This is a true, grimace-inducing story from a past position. Names and details have been changed to protect the innocent…and everyone else involved.
I’m running a model and taking a late lunch in a near empty cafeteria when my (then) boss slacks me. He wants an immediate video call. Like many, Adam was an engineering manager-turned-data science manager. He was very hands-off for the most part. But, he was prone to sudden bursts of interest.

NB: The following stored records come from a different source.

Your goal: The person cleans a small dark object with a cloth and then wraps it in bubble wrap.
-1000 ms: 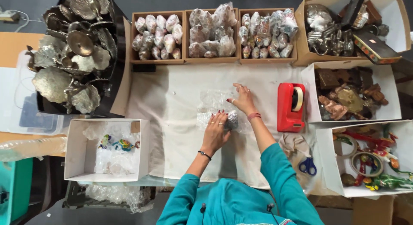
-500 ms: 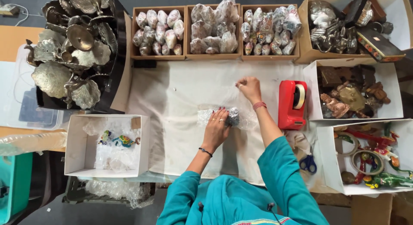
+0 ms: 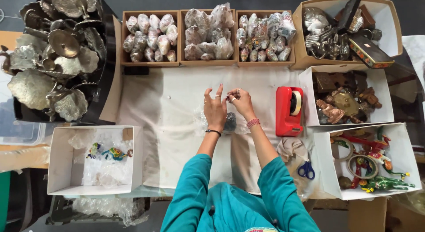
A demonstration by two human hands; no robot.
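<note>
A small dark object [image 3: 230, 122] lies half wrapped in a sheet of clear bubble wrap [image 3: 200, 119] on the white cloth [image 3: 168, 99]. My left hand [image 3: 214, 109] rests flat over the wrap with its fingers spread and raised. My right hand [image 3: 240, 101] is just to the right of it, pinching an edge of the bubble wrap between its fingertips above the object. Both hands touch over the bundle.
A red tape dispenser [image 3: 288, 110] stands right of the hands, blue scissors [image 3: 306, 170] nearer me. Three wooden boxes of wrapped items [image 3: 208, 35] line the far edge. Cardboard and white boxes of figurines [image 3: 349, 99] sit right, metal leaf pieces [image 3: 48, 59] left, a white box [image 3: 95, 159] front left.
My right hand came back from the far side of the cloth, drawing the wrap over the object. My left hand slid up from pressing the bundle and its fingers lifted.
</note>
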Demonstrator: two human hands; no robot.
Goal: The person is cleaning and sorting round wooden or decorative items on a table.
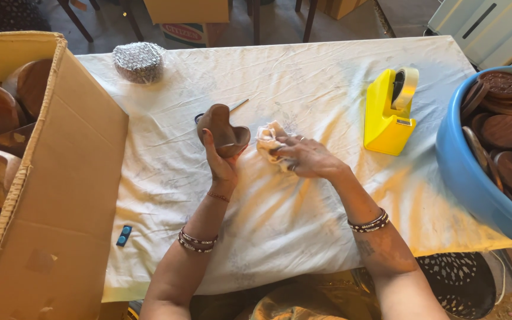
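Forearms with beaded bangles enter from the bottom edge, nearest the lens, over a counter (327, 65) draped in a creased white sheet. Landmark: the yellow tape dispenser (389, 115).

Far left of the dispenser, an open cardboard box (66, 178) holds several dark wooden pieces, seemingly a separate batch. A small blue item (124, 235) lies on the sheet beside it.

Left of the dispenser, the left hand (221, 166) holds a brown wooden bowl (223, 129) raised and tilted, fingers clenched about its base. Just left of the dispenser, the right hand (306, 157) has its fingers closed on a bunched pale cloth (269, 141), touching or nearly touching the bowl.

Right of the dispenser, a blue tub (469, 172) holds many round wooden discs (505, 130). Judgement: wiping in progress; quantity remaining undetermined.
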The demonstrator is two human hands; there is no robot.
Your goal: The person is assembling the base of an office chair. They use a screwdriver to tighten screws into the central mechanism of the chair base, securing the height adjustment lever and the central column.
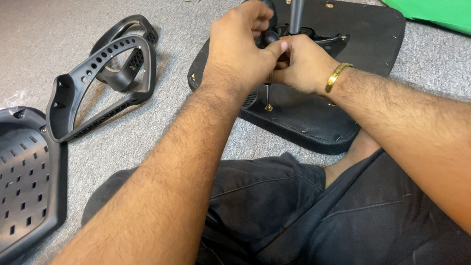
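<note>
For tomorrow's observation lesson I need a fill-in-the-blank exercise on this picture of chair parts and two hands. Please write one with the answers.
1. Both hands, left hand and right hand, work on the upturned black ____ of a chair.
2. The right wrist wears a ____-coloured bangle.
3. The two armrests lie on grey ____.
4. The perforated backrest lies at the picture's ____ edge.

Missing words: seat; gold; carpet; left

A carpeted indoor room, likely a home or office, is shown. Grey carpet (147,127) covers the floor, where unassembled office chair parts are spread: 2 armrests (98,83), a perforated backrest (27,181) and an upturned seat (314,122).
</note>
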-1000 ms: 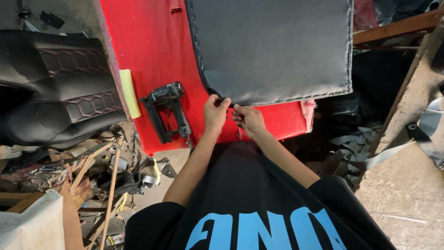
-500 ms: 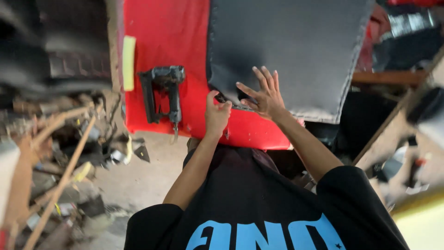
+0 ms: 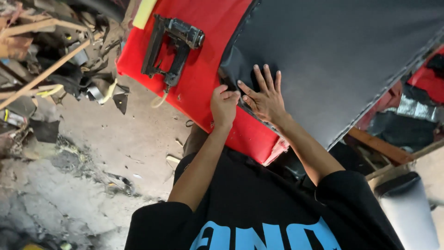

“Where are you in your project?” His tone and lack of greeting make it clear he is stressed.
Adam’s background didn’t lend him to data science jargon, so I had long before learned to explain my work in straightforward language–particularly when he was already frustrated.
“I’m running a model now. I just finished making more columns–err–input variables–to improve predictions.”
“How long will that take?”
“We’re already using predictions from an early model, but I’ve been working back and forth with some of the subject matter experts, creating new input data, training models, improving performance…”
“Well when are you going to have a deliverable?” he’s agitated.
“We’re already using the predictions. I’m just working on improving–“
“But when will you have something to ship?” he interrupts. “James has already shipped four features this quarter.”
I stare at the screen. He glares back at me from beneath the finger-print smudges, brows knit and demanding an explanation.
James was a data scientist on a different team. We were friendly and caught up regularly around the modern day water cooler (READ: pamplemousse La Croix-filled fridge). As is often the case, we kept abreast of each other’s work out of vague collaborative intention, common interest in the company, and a general sense of camaraderie. Also, snacks.
So, I happen to know that James had already accomplished much more that quarter than building a four columns.
But why is Adam so impressed by feature engineering a few columns? And why is he calling them “shipped”?
“I need to see what features you’ve shipped.” He’s looking down at his phone, the edge of which is in view of the camera.
Why is he calling them “shipped”?
“Are you working on the website or the app?”
“You need to be shipping features.” He gestures with his phone still in his hand.
Where do I begin?
“So…a feature–in data science–is a column of input data,” I explain.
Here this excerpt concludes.